[PATCH 09/12] mm/khugepaged: retract_page_tables() without mmap or vma lock

Wed May 31 15:18:43 PDT 2023

On Wed, May 31, 2023 at 10:54 PM Peter Xu <peterx at redhat.com> wrote:
> On Wed, May 31, 2023 at 05:34:58PM +0200, Jann Horn wrote:
> > On Mon, May 29, 2023 at 8:25 AM Hugh Dickins <hughd at google.com> wrote:
> > > -static int retract_page_tables(struct address_space *mapping, pgoff_t pgoff,
> > > -                              struct mm_struct *target_mm,
> > > -                              unsigned long target_addr, struct page *hpage,
> > > -                              struct collapse_control *cc)
> > > +static void retract_page_tables(struct address_space *mapping, pgoff_t pgoff)
> > >  {
> > >         struct vm_area_struct *vma;
> > > -       int target_result = SCAN_FAIL;
> > >
> > > -       i_mmap_lock_write(mapping);
> > > +       i_mmap_lock_read(mapping);
> > >         vma_interval_tree_foreach(vma, &mapping->i_mmap, pgoff, pgoff) {
> > > -               int result = SCAN_FAIL;
> > > -               struct mm_struct *mm = NULL;
> > > -               unsigned long addr = 0;
> > > -               pmd_t *pmd;
> > > -               bool is_target = false;
> > > +               struct mm_struct *mm;
> > > +               unsigned long addr;
> > > +               pmd_t *pmd, pgt_pmd;
> > > +               spinlock_t *pml;
> > > +               spinlock_t *ptl;
> > >
> > >                 /*
> > >                  * Check vma->anon_vma to exclude MAP_PRIVATE mappings that
> > > -                * got written to. These VMAs are likely not worth investing
> > > -                * mmap_write_lock(mm) as PMD-mapping is likely to be split
> > > -                * later.
> > > +                * got written to. These VMAs are likely not worth removing
> > > +                * page tables from, as PMD-mapping is likely to be split later.
> > >                  *
> > > -                * Note that vma->anon_vma check is racy: it can be set up after
> > > -                * the check but before we took mmap_lock by the fault path.
> > > -                * But page lock would prevent establishing any new ptes of the
> > > -                * page, so we are safe.
> > > -                *
> > > -                * An alternative would be drop the check, but check that page
> > > -                * table is clear before calling pmdp_collapse_flush() under
> > > -                * ptl. It has higher chance to recover THP for the VMA, but
> > > -                * has higher cost too.

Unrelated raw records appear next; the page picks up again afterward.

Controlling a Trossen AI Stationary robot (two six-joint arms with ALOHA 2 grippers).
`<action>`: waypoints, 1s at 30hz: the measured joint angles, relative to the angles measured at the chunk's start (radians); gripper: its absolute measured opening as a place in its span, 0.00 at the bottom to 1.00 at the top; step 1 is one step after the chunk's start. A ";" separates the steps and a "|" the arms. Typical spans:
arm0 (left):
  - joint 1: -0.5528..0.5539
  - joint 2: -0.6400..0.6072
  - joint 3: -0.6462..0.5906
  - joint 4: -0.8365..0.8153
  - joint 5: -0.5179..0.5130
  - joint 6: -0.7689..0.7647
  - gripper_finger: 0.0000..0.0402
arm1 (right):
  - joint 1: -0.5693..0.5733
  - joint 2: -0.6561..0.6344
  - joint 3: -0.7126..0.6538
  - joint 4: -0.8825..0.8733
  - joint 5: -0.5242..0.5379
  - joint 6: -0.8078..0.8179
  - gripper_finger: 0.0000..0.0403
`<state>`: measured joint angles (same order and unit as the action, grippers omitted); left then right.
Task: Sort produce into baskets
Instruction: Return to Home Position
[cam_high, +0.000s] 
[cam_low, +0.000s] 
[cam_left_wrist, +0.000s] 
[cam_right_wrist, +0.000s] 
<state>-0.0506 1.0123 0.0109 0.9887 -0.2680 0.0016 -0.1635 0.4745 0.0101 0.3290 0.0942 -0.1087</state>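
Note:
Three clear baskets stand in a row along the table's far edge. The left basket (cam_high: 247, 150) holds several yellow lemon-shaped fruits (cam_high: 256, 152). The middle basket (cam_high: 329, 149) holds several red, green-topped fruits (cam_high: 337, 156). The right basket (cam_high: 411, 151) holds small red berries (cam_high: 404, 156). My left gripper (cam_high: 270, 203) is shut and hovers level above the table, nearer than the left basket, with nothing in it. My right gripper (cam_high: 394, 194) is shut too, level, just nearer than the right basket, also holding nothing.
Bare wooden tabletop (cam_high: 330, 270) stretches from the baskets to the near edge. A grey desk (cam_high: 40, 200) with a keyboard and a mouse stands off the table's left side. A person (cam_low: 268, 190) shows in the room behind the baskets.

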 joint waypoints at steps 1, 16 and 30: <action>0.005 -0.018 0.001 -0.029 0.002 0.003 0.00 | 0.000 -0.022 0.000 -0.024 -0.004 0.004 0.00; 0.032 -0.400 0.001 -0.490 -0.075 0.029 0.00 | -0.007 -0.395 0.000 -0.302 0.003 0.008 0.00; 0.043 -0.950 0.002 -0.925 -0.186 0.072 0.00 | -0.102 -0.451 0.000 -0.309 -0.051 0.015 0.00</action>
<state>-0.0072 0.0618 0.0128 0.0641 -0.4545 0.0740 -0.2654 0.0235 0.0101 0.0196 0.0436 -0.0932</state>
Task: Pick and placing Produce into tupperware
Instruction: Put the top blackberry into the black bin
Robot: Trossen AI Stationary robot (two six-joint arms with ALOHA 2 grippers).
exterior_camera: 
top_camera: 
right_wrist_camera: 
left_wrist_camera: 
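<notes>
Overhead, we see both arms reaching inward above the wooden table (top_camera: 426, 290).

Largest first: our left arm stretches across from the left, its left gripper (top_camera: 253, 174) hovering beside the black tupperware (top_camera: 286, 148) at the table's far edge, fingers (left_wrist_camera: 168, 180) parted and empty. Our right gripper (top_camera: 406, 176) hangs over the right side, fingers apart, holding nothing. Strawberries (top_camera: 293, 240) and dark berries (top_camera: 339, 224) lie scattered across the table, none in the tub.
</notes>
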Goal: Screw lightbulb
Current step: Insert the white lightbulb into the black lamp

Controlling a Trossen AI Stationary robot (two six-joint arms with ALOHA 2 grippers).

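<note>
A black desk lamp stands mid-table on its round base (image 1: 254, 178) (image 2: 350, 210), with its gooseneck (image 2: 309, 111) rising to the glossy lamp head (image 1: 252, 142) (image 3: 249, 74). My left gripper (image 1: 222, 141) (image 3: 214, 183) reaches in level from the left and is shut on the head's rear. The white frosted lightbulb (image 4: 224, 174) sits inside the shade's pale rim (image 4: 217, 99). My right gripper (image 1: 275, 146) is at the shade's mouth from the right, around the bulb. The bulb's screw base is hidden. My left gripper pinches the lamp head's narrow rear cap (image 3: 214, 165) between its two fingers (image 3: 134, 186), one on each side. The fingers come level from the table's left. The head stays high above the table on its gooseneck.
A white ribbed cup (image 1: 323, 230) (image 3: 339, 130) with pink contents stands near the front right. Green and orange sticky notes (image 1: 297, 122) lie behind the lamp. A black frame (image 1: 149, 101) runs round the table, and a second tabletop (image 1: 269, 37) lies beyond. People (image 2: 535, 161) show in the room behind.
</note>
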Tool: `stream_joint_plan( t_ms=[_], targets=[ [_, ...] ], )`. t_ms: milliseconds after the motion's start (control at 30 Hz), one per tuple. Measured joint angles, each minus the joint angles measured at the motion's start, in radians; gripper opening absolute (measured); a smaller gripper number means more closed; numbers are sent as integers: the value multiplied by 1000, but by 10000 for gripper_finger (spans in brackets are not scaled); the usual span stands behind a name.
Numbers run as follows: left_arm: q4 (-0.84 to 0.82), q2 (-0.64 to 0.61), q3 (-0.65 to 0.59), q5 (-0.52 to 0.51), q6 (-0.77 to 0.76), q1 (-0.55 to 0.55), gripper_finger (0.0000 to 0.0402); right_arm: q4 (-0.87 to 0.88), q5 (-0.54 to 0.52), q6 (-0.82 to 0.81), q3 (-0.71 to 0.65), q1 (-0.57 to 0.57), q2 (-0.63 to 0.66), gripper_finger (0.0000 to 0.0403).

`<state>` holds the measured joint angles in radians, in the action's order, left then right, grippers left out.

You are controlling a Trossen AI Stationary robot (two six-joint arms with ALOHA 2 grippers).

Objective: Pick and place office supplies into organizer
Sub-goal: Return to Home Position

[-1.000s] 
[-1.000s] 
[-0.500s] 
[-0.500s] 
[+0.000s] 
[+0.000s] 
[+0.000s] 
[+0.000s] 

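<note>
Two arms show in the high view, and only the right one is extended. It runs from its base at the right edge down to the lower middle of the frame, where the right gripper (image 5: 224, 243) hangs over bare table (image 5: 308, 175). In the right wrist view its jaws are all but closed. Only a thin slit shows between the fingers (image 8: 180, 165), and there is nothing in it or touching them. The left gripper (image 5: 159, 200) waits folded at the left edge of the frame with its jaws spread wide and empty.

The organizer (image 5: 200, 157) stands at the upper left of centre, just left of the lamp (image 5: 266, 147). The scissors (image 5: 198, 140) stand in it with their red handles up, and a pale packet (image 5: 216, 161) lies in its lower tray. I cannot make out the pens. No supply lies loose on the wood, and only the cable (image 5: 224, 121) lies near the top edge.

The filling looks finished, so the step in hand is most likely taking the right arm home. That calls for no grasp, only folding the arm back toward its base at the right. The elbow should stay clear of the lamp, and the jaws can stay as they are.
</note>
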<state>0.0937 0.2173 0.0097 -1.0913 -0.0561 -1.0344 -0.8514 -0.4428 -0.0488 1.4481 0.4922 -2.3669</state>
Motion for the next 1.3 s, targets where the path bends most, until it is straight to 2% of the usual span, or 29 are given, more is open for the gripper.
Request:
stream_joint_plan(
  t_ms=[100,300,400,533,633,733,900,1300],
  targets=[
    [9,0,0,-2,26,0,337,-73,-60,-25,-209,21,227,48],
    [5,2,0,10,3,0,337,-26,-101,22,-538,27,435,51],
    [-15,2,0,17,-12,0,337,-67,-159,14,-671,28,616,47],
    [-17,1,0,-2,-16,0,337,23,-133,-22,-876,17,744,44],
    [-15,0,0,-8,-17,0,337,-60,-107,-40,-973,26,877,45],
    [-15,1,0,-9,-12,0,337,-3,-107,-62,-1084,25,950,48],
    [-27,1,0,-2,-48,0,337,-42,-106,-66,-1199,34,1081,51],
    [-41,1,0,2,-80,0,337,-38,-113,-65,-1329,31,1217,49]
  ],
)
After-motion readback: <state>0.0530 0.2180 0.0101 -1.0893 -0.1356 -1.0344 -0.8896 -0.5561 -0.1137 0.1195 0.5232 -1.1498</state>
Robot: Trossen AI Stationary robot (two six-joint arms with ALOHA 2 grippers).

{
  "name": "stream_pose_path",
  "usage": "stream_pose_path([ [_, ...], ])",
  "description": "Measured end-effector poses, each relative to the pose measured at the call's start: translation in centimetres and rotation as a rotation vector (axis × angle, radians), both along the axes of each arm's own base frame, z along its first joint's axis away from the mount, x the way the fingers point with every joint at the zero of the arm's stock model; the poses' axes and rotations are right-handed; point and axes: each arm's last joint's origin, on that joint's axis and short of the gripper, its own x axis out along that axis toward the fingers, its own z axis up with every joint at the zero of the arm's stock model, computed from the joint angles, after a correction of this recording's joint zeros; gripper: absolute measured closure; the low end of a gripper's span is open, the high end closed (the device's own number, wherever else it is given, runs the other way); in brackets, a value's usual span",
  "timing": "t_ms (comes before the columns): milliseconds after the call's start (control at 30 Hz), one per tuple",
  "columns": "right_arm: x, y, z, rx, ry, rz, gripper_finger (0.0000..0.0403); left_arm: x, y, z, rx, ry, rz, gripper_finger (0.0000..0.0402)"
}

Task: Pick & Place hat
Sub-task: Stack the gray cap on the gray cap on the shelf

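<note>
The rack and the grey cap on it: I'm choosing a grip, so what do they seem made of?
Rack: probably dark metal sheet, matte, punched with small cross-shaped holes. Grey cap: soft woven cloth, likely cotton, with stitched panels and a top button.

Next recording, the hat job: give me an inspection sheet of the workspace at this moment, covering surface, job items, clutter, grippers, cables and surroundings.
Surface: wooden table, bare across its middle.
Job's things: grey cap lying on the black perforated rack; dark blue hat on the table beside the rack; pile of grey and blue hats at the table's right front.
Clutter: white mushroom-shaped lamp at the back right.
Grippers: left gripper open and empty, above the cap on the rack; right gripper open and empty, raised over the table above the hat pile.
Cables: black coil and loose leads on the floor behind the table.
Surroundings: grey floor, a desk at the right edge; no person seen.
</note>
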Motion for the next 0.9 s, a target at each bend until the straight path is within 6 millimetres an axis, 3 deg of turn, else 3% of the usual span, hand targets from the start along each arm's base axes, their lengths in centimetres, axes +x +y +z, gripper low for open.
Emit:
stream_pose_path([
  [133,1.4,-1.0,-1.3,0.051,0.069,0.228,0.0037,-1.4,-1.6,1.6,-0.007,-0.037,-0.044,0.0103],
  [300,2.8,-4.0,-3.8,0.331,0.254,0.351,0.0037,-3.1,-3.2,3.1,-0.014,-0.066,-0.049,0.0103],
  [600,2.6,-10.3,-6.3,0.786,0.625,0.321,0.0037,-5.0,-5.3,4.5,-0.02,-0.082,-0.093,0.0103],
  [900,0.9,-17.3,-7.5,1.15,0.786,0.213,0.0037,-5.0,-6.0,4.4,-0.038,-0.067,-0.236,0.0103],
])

It would also probably require locking
> > > -                * the anon_vma.
> > > +                * Note that vma->anon_vma check is racy: it can be set after
> > > +                * the check, but page locks (with XA_RETRY_ENTRYs in holes)
> > > +                * prevented establishing new ptes of the page. So we are safe
> > > +                * to remove page table below, without even checking it's empty.
> >
> > This "we are safe to remove page table below, without even checking
> > it's empty" assumes that the only way to create new anonymous PTEs is
> > to use existing file PTEs, right? What about private shmem VMAs that
> > are registered with userfaultfd as VM_UFFD_MISSING? I think for those,
> > the UFFDIO_COPY ioctl lets you directly insert anonymous PTEs without
> > looking at the mapping and its pages (except for checking that the
> > insertion point is before end-of-file), protected only by mmap_lock
> > (shared) and pte_offset_map_lock().
>
> Hmm, yes.  We probably need to keep that though, and 5b51072e97 explained
> the reason (to still respect file permissions).
>
> Maybe the anon_vma check can also be moved into the pgtable lock section,
> with some comments explaining (but it's getting a bit ugly..)?

Or check that all entries are pte_none() or something like that inside
the pgtable-locked section?

[...]
> > The old code called collapse_and_free_pmd(), which involves MMU
> > notifier invocation...
[...]
> > ... while the new code only does pmdp_collapse_flush(), which clears
> > the pmd entry and does a TLB flush, but AFAICS doesn't use MMU
> > notifiers. My understanding is that that's problematic - maybe (?) it
> > is sort of okay with regards to classic MMU notifier users like KVM,
> > but it's probably wrong for IOMMUv2 users, where an IOMMU directly
> > consumes the normal page tables?
>
> The iommuv2 wasn't "consuming" the pgtables?

My wording was confusing, I meant that as "the iommuv2 hardware
directly uses/walks the page tables".

> IIUC it relies on that to
> make sure no secondary (and illegal) tlb exists in the iommu tlbs.
>
> For this case if the pgtable _must_ be empty when reaching here (we'd
> better make sure of it..), maybe we're good?  Because we should have just
> invalidated once when unmap all the pages in the thp range, so no existing
> tlb should generate anyway for either cpu or iommu hardwares.

My headcanon is that there are approximately three reasons why we
normally have to do iommuv2 invalidations and I think one or two of
them might still apply here, though admittedly I haven't actually dug
up documentation on how this stuff actually works for IOMMUv2, so
maybe one of y'all can tell me that my concerns here are unfounded:

1. We have to flush normal TLB entries. This is probably not necessary
if the page table contains no entries.
2. We might have to flush "paging-structure caches" / "intermediate
table walk caches", if the IOMMU caches the physical addresses of page
tables to skip some levels of page table walk. IDK if IOMMUs do that,
but normal MMUs definitely do it, so I wouldn't be surprised if the
IOMMUs did it too (or reserved the right to do it in a future hardware
generation or whatever).
3. We have to *serialize* with page table walks performed by the
IOMMU. We're doing an RCU barrier to synchronize against page table
walks from the MMU, but without an appropriate mmu_notifier call, we
have nothing to ensure that we aren't yanking a page table out from
under an IOMMU page table walker while it's in the middle of its walk.
Sure, this isn't very likely in practice, the IOMMU page table walker
is probably pretty fast, but still we need some kind of explicit
synchronization to make this robust, I think.

> However OTOH, maybe it'll also be safer to just have the mmu notifiers like
> before (e.g., no idea whether anything can cache invalidate tlb
> translations from the empty pgtable)? As that doesn't seems to beat the
> purpose of the patchset as notifiers shouldn't fail.
>
> >
> > (FWIW, last I looked, there also seemed to be some other issues with
> > MMU notifier usage wrt IOMMUv2, see the thread
> > <https://lore.kernel.org/linux-mm/Yzbaf9HW1%2FreKqR8@nvidia.com/>.)